▶ [Goal of the exercise] Repeat exactly the lines of the listing below, please, starting with the first and ending with the line containing "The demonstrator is"; leave out the rest.

▶ [Task inputs]

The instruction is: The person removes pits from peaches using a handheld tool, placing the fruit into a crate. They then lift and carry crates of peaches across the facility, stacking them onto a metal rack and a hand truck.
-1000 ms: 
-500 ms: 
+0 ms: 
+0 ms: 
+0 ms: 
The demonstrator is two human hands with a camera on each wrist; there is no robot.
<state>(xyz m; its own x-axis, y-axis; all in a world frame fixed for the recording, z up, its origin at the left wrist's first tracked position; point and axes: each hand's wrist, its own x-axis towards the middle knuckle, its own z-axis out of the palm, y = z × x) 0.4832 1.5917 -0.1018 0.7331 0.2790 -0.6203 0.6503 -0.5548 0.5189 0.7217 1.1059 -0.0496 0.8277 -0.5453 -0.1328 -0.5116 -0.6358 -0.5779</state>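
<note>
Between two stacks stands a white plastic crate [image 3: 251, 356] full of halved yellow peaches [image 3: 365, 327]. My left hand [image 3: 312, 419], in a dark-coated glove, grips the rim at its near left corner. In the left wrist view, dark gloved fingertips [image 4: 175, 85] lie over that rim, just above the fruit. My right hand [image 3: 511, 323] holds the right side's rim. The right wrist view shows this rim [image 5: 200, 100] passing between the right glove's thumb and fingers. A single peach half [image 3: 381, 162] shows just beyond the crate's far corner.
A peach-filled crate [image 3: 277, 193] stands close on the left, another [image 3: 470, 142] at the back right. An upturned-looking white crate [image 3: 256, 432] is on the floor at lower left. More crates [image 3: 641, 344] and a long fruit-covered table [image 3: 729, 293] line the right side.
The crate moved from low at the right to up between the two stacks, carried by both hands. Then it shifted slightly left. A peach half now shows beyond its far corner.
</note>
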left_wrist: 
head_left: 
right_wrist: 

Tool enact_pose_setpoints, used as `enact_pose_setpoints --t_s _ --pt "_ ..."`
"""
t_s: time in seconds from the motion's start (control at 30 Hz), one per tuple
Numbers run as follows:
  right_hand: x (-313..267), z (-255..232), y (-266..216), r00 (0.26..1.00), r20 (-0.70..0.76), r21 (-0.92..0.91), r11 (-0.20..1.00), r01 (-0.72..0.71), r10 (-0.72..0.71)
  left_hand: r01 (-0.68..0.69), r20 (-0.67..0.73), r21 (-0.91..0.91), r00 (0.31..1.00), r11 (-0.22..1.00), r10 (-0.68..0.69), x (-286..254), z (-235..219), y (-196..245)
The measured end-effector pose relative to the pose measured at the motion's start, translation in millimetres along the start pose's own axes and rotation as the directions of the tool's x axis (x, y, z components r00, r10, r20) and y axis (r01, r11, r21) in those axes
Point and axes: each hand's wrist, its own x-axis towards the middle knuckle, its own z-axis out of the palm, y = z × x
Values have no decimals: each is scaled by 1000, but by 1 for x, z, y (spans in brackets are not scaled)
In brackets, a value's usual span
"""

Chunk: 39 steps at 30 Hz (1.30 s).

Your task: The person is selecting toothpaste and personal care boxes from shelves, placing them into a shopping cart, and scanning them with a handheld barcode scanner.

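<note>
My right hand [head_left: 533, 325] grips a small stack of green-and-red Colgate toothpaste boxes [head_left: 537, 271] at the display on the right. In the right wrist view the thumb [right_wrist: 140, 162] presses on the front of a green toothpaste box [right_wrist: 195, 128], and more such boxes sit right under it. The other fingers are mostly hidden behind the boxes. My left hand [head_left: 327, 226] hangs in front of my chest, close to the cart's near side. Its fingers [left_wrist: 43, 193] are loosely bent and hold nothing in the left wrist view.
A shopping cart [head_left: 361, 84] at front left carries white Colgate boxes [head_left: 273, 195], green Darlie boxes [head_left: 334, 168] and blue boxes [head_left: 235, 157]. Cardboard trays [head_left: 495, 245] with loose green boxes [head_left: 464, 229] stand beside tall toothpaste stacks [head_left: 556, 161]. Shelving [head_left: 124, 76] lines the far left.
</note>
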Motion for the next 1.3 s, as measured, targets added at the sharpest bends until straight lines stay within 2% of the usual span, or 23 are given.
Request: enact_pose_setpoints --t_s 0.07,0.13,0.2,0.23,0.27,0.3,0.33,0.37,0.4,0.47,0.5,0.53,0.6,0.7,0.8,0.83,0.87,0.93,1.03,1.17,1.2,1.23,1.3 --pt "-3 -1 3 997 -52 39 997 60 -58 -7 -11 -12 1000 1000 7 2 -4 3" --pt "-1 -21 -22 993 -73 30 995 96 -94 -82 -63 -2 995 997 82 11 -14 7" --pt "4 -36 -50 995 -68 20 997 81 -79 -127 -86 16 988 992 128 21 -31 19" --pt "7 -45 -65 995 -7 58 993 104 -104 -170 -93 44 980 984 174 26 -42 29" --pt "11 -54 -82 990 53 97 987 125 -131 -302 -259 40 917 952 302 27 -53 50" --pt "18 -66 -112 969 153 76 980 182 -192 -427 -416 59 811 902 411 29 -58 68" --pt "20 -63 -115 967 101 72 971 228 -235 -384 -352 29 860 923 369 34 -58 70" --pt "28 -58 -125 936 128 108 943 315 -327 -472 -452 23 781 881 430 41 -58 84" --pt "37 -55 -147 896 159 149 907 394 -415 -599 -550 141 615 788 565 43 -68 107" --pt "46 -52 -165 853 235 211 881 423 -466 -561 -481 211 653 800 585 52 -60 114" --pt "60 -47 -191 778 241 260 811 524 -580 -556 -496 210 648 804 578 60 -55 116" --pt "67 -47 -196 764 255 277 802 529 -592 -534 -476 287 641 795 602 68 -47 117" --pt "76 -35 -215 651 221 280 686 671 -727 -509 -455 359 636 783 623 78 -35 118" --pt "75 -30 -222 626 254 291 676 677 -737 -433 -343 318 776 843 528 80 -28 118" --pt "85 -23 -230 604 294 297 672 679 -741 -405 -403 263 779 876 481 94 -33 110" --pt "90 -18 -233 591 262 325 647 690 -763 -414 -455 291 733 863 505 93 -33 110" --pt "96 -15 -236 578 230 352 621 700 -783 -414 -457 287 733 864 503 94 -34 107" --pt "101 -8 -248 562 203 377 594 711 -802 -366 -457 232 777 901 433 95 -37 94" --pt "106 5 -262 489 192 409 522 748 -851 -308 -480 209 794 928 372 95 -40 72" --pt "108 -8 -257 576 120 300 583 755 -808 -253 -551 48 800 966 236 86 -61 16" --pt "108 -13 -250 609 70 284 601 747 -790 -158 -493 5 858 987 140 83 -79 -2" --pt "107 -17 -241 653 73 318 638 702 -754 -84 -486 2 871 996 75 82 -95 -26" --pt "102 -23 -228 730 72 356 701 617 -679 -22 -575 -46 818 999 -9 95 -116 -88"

▶ [Result below]
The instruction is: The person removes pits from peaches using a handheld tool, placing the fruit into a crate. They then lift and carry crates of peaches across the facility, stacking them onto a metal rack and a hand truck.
-1000 ms: 
-500 ms: 
+0 ms: 
+0 ms: 
+0 ms: 
The demonstrator is two human hands with a camera on each wrist; there is no robot.

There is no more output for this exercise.